> **WORK REQUIRED**: Could you write out, exactly, every line from the top of the data through the line holding "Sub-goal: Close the"? Omit the pictures.

▬▬▬

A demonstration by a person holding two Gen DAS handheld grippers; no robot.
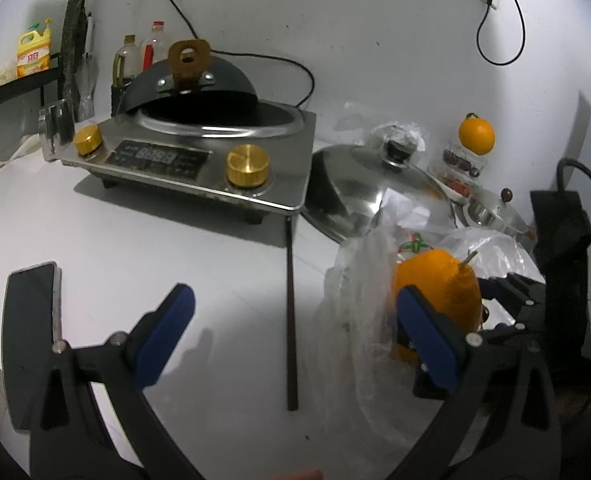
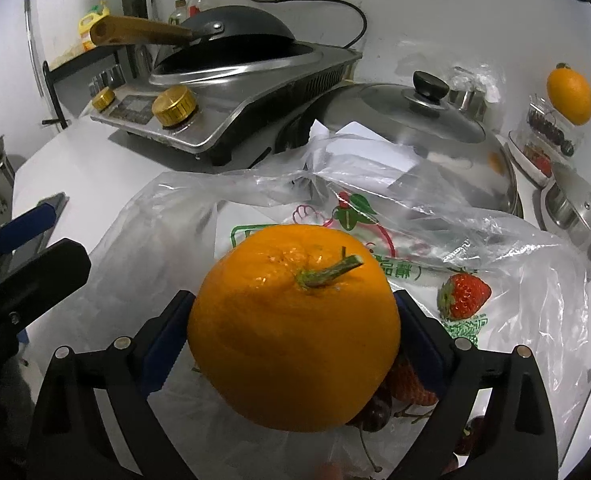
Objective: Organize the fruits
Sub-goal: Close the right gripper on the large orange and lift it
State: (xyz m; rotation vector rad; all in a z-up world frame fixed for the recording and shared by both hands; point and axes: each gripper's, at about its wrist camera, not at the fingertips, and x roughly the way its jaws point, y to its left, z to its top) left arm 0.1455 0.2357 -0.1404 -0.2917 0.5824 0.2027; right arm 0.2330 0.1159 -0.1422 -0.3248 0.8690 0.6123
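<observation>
A big orange [image 2: 291, 328] with a green stem rests on a clear printed plastic bag [image 2: 515, 264], over some dark cherries [image 2: 375, 416]. My right gripper [image 2: 293, 300] straddles it with its jaws wide open, and the blue pads [image 2: 167, 332] stand beside the peel. A strawberry [image 2: 463, 294] lies on the bag just right of it. A second orange [image 2: 569, 94] sits atop clear fruit boxes [image 2: 547, 128] by the back wall. My left gripper [image 1: 295, 308] hovers open and empty over the white table, its right finger in front of the big orange [image 1: 439, 288].
An induction cooker [image 1: 199, 160] with a black wok stands at the back. A steel lid [image 1: 359, 184] lies beside it, near a small steel pot [image 2: 575, 208]. A phone [image 1: 31, 320] lies front left. A dark stick [image 1: 291, 312] lies on the table.
</observation>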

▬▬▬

> **WRITTEN REPLY**:
A demonstration by a person holding two Gen DAS handheld grippers; no robot.
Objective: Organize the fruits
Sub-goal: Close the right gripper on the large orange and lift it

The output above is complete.